Re: Rejecting multiple names/subjects at once?

Era Eriksson posted a set of spam-killing recipes ...

| Here's what I use:
| 
|  SHELL=/bin/sh
| 
|  SPAM="!!!+|\$\$+|(,000)+|magazine| ... etcetera, make your own ;-)
| 
|  :1:
|  $^Subject:.*($SPAM).*($SPAM).*($SPAM)
|  $HOME/scratch/inbox/spam
| 
|  :2:
|  $^Subject:.*($SPAM).*($SPAM)
|  ^From:(_dot_)*(_at_)[^ ]+\.com[ ]
|  $HOME/scratch/inbox/spam
| 
|  :2:
|  $^Subject: .*($SPAM|web)
|  ^From: .*(earthlink\.net|spray\.com|spraynet\.com|spray\.net|pipeline\.com)
|  $HOME/scratch/inbox/spam

and asked,

|   This could be made a lot more straightforward with scoring (man
| procmailsc) but I have yet to see an implementation.
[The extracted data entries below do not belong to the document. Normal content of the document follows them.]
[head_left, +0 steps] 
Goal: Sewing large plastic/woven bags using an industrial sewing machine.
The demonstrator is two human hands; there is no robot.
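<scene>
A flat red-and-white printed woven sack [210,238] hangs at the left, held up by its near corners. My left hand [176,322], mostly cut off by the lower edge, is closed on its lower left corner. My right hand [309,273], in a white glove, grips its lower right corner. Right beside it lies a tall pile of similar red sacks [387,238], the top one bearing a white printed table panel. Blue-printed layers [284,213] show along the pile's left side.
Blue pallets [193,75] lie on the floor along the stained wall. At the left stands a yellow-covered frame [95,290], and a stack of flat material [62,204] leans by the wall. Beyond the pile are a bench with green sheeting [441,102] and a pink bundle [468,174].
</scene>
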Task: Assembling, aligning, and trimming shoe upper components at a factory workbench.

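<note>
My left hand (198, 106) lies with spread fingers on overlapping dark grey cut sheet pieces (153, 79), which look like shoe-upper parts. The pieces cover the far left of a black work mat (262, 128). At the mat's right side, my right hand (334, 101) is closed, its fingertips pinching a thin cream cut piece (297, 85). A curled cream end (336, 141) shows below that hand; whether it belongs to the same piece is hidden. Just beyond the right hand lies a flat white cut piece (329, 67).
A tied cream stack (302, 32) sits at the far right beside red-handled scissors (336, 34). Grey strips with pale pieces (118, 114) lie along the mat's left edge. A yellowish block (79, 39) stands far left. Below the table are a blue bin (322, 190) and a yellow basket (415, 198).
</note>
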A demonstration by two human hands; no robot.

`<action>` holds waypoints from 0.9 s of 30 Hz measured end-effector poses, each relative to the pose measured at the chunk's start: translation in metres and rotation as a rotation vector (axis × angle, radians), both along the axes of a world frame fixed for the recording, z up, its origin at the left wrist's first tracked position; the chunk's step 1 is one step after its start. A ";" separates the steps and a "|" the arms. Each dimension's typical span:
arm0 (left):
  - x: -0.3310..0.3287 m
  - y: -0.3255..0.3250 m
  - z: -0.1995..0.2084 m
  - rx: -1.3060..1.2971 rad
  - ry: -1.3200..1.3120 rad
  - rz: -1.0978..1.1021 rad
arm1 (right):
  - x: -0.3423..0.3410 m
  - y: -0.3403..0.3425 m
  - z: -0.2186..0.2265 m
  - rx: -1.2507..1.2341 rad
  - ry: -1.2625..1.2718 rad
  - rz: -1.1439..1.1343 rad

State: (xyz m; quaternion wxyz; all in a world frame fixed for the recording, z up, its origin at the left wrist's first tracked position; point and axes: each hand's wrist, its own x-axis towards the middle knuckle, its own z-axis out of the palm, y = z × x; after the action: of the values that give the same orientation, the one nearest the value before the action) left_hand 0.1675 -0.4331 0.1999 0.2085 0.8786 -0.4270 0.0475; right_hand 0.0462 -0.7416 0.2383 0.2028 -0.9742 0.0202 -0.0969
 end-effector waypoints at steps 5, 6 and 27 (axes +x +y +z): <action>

I have asked on
| this list if somebody was using scoring to hunt for spams but no
| replies so far. 

Well, ok.  Era's procmail doesn't have scoring, nor apparently even asterisk
counting, but the latter came first, so if we have scoring, we have asterisk
notation.

| SPAM="!!!+|\$\$+|(,000)+|magazine| ... " # etcetera, make your own ;-)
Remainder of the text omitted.